- [WHAT IS REQUIRED]: Please repeat, unchanged, the lines at the top of the listing below, ending with the one that has "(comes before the".

Start of EXERCISE INPUTS

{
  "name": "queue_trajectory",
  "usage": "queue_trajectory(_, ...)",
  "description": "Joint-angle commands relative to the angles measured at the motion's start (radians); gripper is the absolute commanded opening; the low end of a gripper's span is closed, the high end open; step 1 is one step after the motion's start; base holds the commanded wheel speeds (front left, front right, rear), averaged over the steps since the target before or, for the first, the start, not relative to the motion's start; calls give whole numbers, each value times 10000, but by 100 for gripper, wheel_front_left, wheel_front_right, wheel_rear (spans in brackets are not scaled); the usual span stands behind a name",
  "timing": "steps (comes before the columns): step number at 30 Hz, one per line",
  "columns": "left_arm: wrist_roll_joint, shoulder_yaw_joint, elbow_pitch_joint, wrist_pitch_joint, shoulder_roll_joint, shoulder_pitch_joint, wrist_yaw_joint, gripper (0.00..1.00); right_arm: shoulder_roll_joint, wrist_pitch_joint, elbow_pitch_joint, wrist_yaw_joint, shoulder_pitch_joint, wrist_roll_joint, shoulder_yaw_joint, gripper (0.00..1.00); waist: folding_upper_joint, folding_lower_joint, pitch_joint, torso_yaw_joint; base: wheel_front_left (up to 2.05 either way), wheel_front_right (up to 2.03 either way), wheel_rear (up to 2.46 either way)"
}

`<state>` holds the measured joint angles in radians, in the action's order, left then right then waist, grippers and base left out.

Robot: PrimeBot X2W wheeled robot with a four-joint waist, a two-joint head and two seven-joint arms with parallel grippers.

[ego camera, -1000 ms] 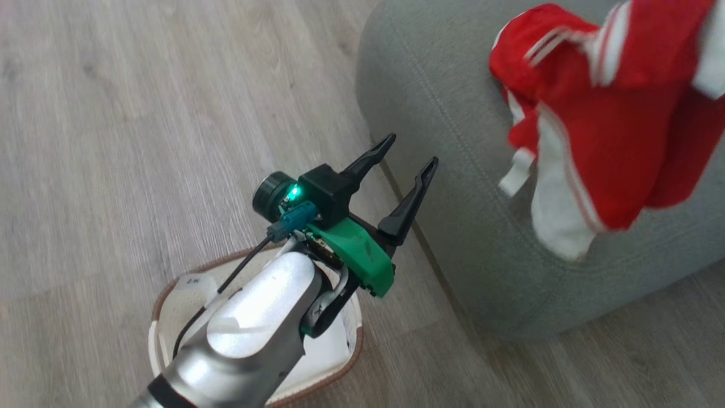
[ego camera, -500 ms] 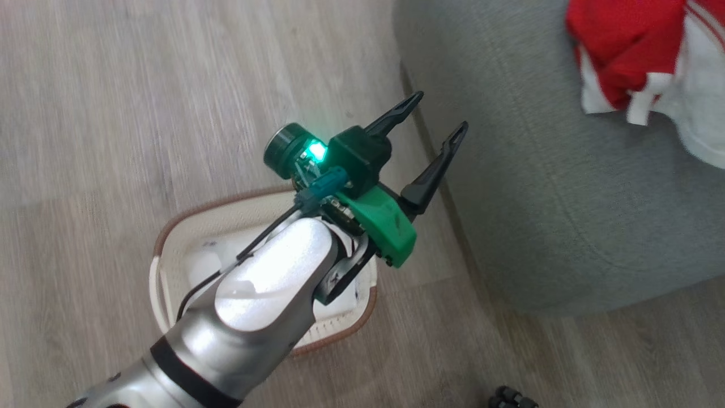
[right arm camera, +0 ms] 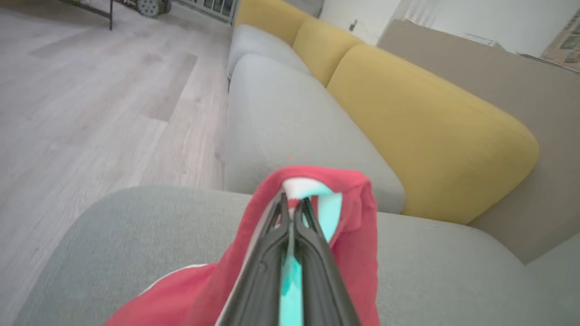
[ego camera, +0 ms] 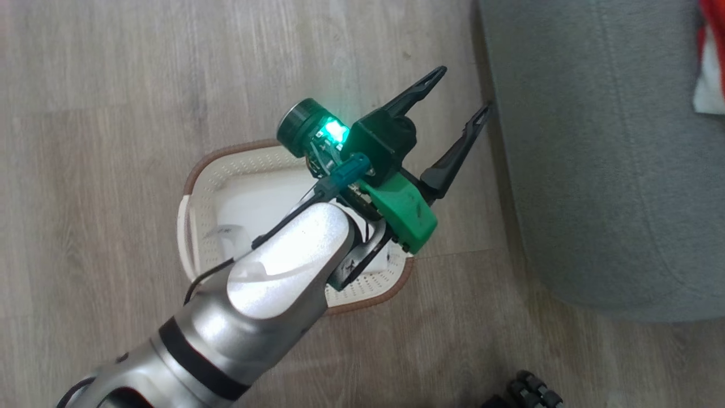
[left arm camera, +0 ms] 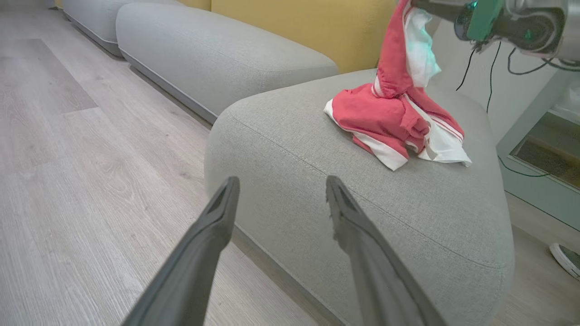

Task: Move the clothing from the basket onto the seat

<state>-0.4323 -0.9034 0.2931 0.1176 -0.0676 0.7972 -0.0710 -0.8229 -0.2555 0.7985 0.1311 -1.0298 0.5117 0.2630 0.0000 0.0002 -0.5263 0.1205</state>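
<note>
The red and white clothing [left arm camera: 394,117] is half piled on the grey-green seat [left arm camera: 362,203], and its top is pulled up by my right gripper [left arm camera: 423,4]. Seen from the right wrist, that gripper [right arm camera: 290,199] is shut on a red fold of the clothing [right arm camera: 353,213] above the seat [right arm camera: 136,235]. My left gripper [ego camera: 461,89] hangs open and holds nothing, over the floor between the cream basket [ego camera: 243,170] and the seat [ego camera: 595,170]. The basket's white bottom shows bare where my forearm does not cover it. A strip of the clothing [ego camera: 711,73] shows at the right edge.
More grey cushions [left arm camera: 217,59] and yellow backrests [right arm camera: 430,127] line the sofa. Wooden floor [ego camera: 113,170] surrounds the basket. A shoe [left arm camera: 566,258] lies on the floor past the seat, and small black wheels [ego camera: 532,391] show at the bottom edge.
The head camera has turned, so the seat and clothing slid to the right edge and the whole basket came into view. My left gripper has stayed open.
</note>
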Motion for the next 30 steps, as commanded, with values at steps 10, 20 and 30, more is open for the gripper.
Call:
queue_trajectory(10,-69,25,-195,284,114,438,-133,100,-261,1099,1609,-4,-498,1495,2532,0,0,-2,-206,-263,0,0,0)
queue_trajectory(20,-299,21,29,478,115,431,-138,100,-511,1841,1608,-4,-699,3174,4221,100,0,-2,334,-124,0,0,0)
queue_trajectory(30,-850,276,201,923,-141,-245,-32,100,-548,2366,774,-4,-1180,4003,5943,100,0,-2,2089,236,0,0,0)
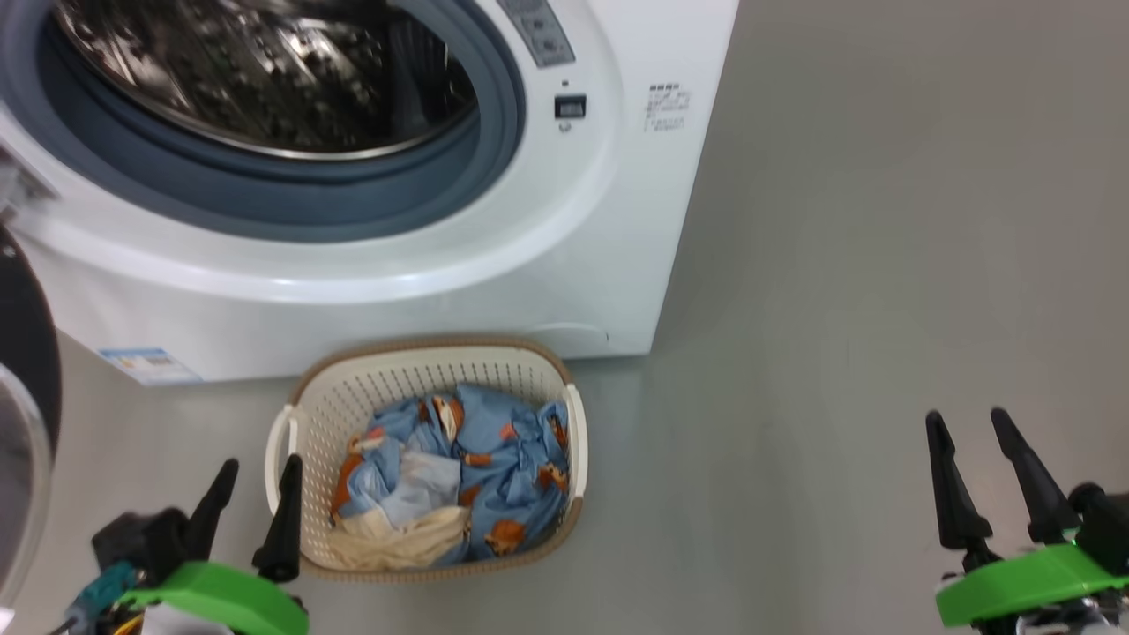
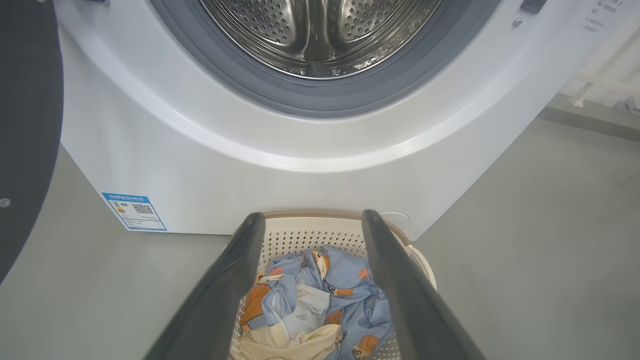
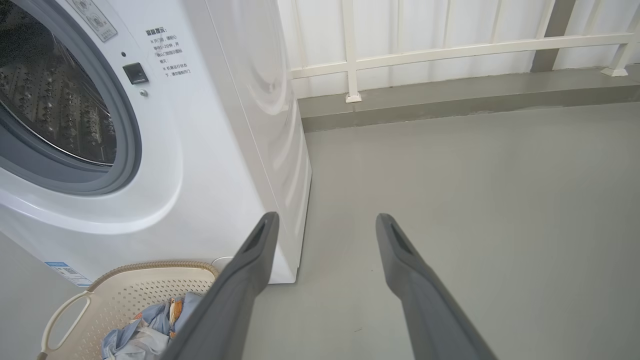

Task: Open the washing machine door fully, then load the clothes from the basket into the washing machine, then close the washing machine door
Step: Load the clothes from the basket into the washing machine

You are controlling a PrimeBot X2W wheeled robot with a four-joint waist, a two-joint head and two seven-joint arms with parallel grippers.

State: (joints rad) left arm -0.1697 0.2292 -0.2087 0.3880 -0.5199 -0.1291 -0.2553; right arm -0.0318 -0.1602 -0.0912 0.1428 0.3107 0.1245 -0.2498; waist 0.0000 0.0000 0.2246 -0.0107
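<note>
one washing machine [image 1: 441,291], drum bare, its door [image 1: 26,353] swung open at left. one basket [image 1: 423,348] on the floor [image 1: 838,353] just before it, holding the clothes [image 1: 503,459]: crumpled blue bear-print fabric, piece count unclear, plus one cream cloth. two grippers: left gripper [image 1: 262,463] beside the basket's left handle, right gripper [image 1: 966,414] well apart; both released, empty.

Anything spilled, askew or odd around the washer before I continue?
Nothing stands out: the cream perforated plastic basket stands upright before the white front-loading washing machine, its blue bear-print clothes all inside.
</note>
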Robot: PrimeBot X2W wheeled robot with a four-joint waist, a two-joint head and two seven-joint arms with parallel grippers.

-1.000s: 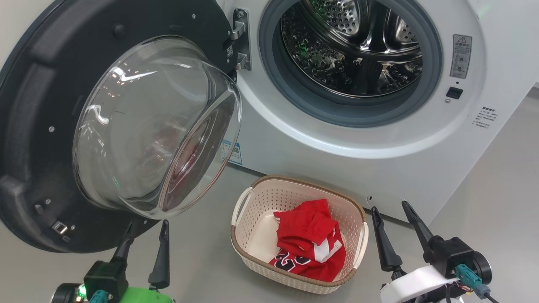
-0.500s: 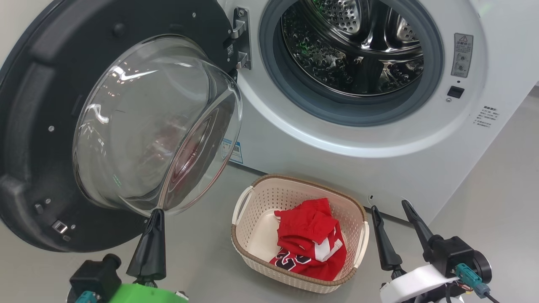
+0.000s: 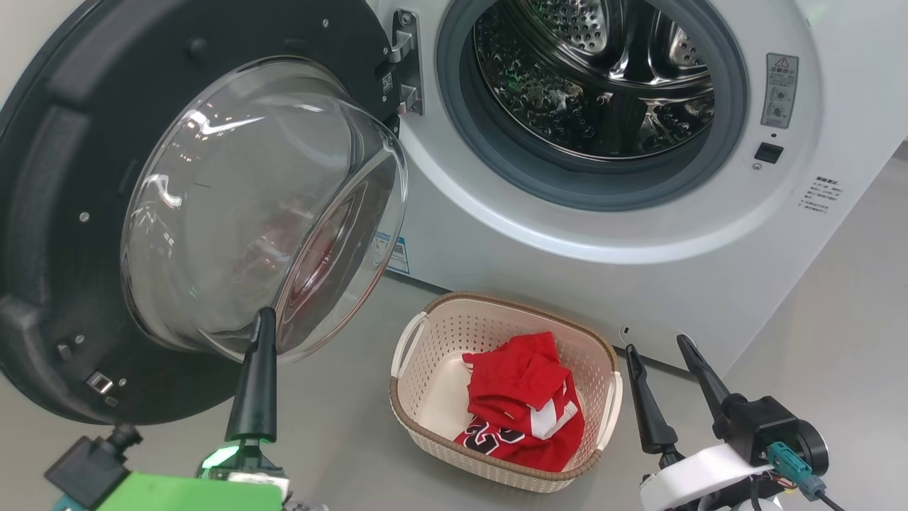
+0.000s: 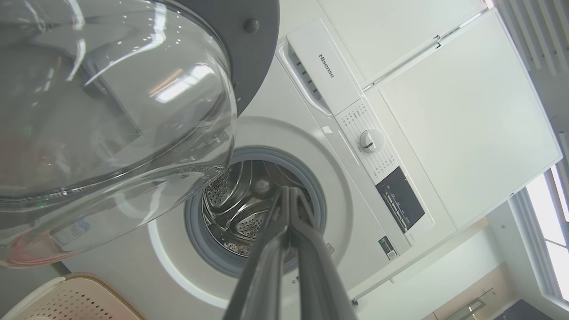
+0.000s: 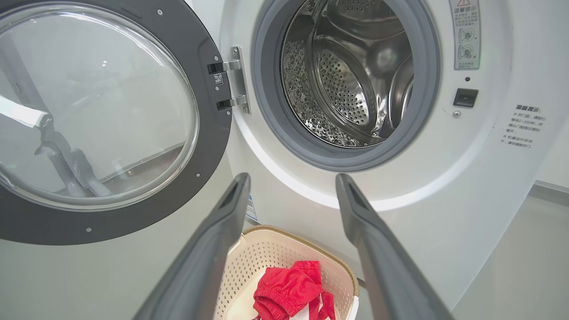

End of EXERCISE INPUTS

- [EXPECTED ANSWER]:
{
  "name": "queue_trajectory",
  "usage": "queue_trajectory(_, ...)",
  "description": "Joint-angle commands relative to the angles measured at the motion's start (radians); gripper is the absolute commanded opening; the low end of a gripper's span is closed, the high end open; step 1 is one step after the motion's start; base holds the commanded wheel speeds (front left, front right, rear), averaged over the steps since the target before or, for the first, the start, not relative to the motion's start; calls give whole numbers, each value times 10000, but by 100 for gripper, wheel_front_left, wheel_front_right, wheel_rear (spans in brackets are not scaled); the usual span stands behind a name",
  "timing": "steps (comes before the columns): step number at 30 Hz, one per line",

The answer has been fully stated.